__EXERCISE DESCRIPTION__: Your answer should consist of the lines in the listing that hold "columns".

__RECORDED INFORMATION__:
'''

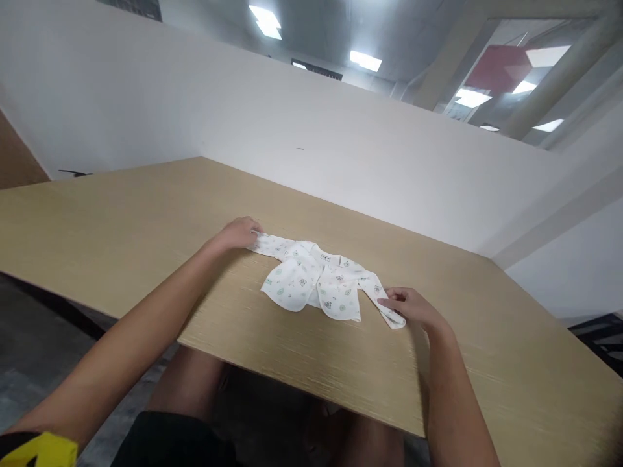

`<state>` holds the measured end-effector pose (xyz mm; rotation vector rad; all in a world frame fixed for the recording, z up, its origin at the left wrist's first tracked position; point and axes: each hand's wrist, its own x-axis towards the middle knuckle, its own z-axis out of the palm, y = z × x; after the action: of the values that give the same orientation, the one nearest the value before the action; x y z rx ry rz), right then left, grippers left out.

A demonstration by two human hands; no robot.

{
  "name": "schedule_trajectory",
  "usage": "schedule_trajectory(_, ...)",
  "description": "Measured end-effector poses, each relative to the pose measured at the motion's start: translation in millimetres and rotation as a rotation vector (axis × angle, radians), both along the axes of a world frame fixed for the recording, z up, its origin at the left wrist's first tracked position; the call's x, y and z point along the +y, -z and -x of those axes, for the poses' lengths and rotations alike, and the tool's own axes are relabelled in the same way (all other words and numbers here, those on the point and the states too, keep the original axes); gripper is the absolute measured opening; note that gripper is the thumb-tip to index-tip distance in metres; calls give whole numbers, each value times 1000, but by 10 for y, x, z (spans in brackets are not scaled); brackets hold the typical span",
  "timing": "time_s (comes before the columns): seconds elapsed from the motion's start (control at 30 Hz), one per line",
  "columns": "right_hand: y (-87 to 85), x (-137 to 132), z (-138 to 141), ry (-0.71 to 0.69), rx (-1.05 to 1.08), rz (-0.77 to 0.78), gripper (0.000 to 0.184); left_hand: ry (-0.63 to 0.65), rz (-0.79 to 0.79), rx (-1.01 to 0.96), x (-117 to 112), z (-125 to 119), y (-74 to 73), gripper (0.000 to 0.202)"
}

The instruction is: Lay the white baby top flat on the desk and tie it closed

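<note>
A small white baby shirt [335, 285] with a green and dark print lies spread on the tabletop, its front open in two rounded flaps and its collar toward the wall. My left hand [239, 233] is closed on the cuff end of the left-side sleeve, which stretches out straight; the fingertips are partly hidden. At the other sleeve, which slants down toward me, my right hand [409, 305] grips the edge between thumb and fingers, a little above the cuff.
The wood-grain table [292, 350] has its near edge just above my legs. A white partition wall [311, 155] rises behind it, with another wall at the right. Dark bars [601, 337] show beyond the table's right edge.
</note>
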<state>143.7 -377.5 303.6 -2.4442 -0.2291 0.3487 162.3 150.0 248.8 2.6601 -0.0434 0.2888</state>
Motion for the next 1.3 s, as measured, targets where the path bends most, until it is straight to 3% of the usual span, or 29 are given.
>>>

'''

__EXERCISE ANSWER__:
  "timing": "time_s (comes before the columns): seconds elapsed from the motion's start (control at 30 Hz), one per line",
  "columns": "right_hand: y (-87 to 85), x (-137 to 132), z (-138 to 141), ry (-0.71 to 0.69), rx (-1.05 to 1.08), rz (-0.77 to 0.78), gripper (0.000 to 0.184); left_hand: ry (-0.63 to 0.65), rz (-0.79 to 0.79), rx (-1.01 to 0.96), x (-117 to 112), z (-125 to 119), y (-74 to 73), gripper (0.000 to 0.202)"

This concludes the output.